Insurance Industry This week
This was from CIGNA's press release but it a story in this weeks' issue of National Underwriters a magazine that is circulated in the insurance trade. The fact that it's in there at all gives you an idea that coverage is not going to end. Two other articles from last weeks are on my website. www.obesitylawyers.com in news and trends.
This is this weeks.CIGNA Enlists In The War Against Obesity
By Allison Bell
One of the country's biggest insurers is trying to get serious about helping health plan members cope with weight problems.
CIGNA Corp., Philadelphia, is adding a family of programs aimed at both normal-weight health plan members and members who already weigh more than they ought to weigh.

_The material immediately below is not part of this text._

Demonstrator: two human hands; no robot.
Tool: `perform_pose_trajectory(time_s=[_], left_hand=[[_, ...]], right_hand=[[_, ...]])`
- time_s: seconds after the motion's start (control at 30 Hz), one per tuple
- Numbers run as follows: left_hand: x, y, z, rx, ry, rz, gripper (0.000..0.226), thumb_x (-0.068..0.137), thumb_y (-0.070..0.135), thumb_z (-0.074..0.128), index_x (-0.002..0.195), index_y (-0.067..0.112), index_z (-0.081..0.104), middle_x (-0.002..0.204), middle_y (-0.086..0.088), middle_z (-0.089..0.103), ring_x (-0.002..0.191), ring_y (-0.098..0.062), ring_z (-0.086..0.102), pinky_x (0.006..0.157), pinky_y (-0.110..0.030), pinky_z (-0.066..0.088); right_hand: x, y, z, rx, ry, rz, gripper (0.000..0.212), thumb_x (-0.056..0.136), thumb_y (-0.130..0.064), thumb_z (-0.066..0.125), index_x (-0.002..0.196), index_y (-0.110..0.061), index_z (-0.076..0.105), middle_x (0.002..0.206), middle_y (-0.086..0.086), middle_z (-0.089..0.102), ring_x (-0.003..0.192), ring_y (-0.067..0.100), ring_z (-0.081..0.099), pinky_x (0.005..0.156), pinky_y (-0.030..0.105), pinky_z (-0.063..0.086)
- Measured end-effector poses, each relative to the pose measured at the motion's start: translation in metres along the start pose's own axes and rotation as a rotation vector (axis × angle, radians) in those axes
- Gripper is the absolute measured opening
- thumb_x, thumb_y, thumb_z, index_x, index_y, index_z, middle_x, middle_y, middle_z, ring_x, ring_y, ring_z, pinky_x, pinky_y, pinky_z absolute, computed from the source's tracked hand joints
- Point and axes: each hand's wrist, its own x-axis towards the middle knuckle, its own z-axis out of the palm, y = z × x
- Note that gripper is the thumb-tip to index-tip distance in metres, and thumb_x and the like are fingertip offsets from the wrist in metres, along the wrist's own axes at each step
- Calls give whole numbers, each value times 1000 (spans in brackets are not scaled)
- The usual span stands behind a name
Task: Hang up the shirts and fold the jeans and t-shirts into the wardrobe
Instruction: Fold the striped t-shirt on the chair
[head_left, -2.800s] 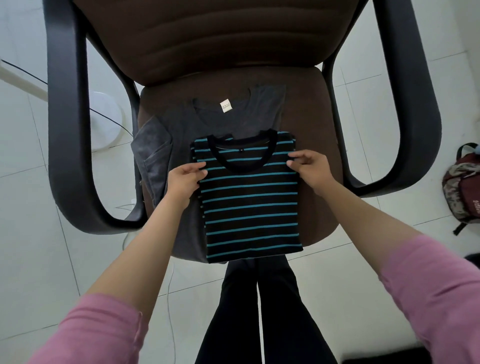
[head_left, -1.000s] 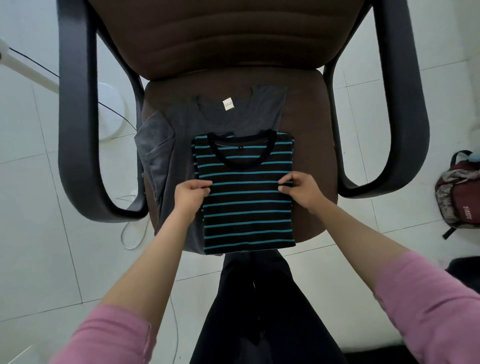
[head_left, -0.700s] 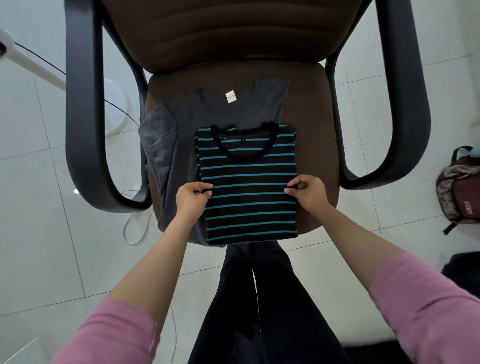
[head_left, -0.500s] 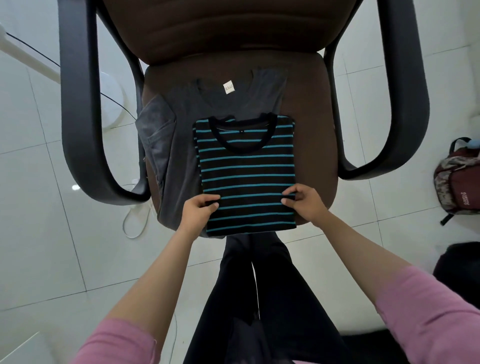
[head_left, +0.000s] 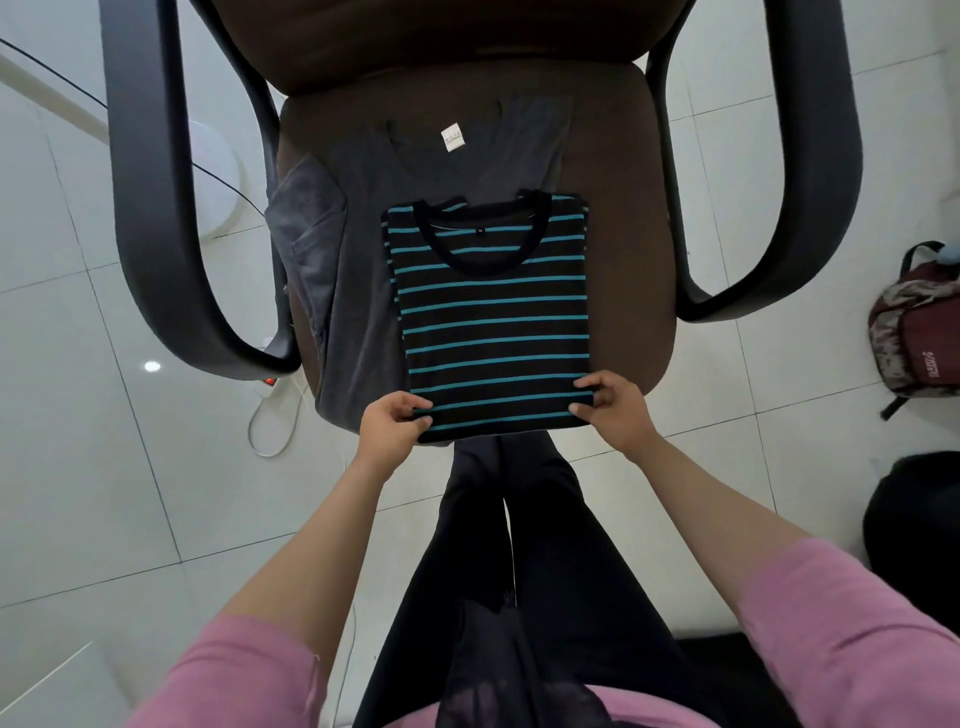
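Two t-shirts lie on the brown chair (head_left: 623, 270), and neither has reached a wardrobe, which I cannot see from here. Starting at 9 o'clock of the seat, the grey t-shirt (head_left: 353, 249) is spread underneath, its neck label at 12 o'clock and one sleeve hanging loose over the seat's edge; it looks only roughly laid out, not yet folded. On top of it, toward the middle, sits the striped t-shirt (head_left: 493, 317), already narrowed into a tidy rectangle with its collar at 12 o'clock and its hem at 6 o'clock, at the front edge of the seat.

At the hem's 7 o'clock corner the left hand (head_left: 389, 423) pinches the cloth, fingers curled over the top and thumb on the edge. At the 5 o'clock corner the right hand (head_left: 613, 410) does the same, fingertips on the stripes, thumb tucked at the side. I would judge the next step to be lifting this hem up toward the collar to halve the length.

So the sides of one shirt are done; its crosswise fold, the whole grey one, and any jeans or shirts for hanging, none visible, remain. A backpack (head_left: 914, 322) sits on the floor at 3 o'clock.
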Motion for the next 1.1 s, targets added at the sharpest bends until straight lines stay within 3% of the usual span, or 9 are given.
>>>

The company's Bloomfield Hills, Conn., managed care unit will be making the programs available with its health plans starting in 2006.
The program includes:
--A wellness program for normal-weight plan members.
--A weight-loss program that combines diets, exercise advice and behavioral modification advice for overweight or moderately obese members.
--A more aggressive disease-management program for members who are obese and suffer from serious, obesity-related health problems, such as high blood pressure.
--A case-management and "center of excellence program" for members who may weigh enough to be candidates for weight-control surgery, which is also known as "bariatric surgery."
The centers of excellence program could end up influencing consumers outside of CIGNA health plans, because CIGNA teams will be picking the centers of excellence by looking at quality indicators such as procedure volume, the surgeons' level of experience and availability of long-term post-operative care programs.
Traditionally, American society has treated obesity more as a cosmetic problem than a health problem. But, today, "obesity has emerged as one of the most serious health threats our country faces," according to Dr. W. Allen Schaffer, CIGNA's chief clinical officer.
A team led by Dr. Henry Buchwald, a medical researcher at the University of Minnesota, put obesity in a grim light in October 2004. The team published a paper concluding that, even though the death rate for bariatric surgery has been about 1 death for every 1,000 procedures, the total death rate after 5 years is about 10 times higher for severely obese patients who have tried to get by on their own than it is for similar patients who have had the surgery.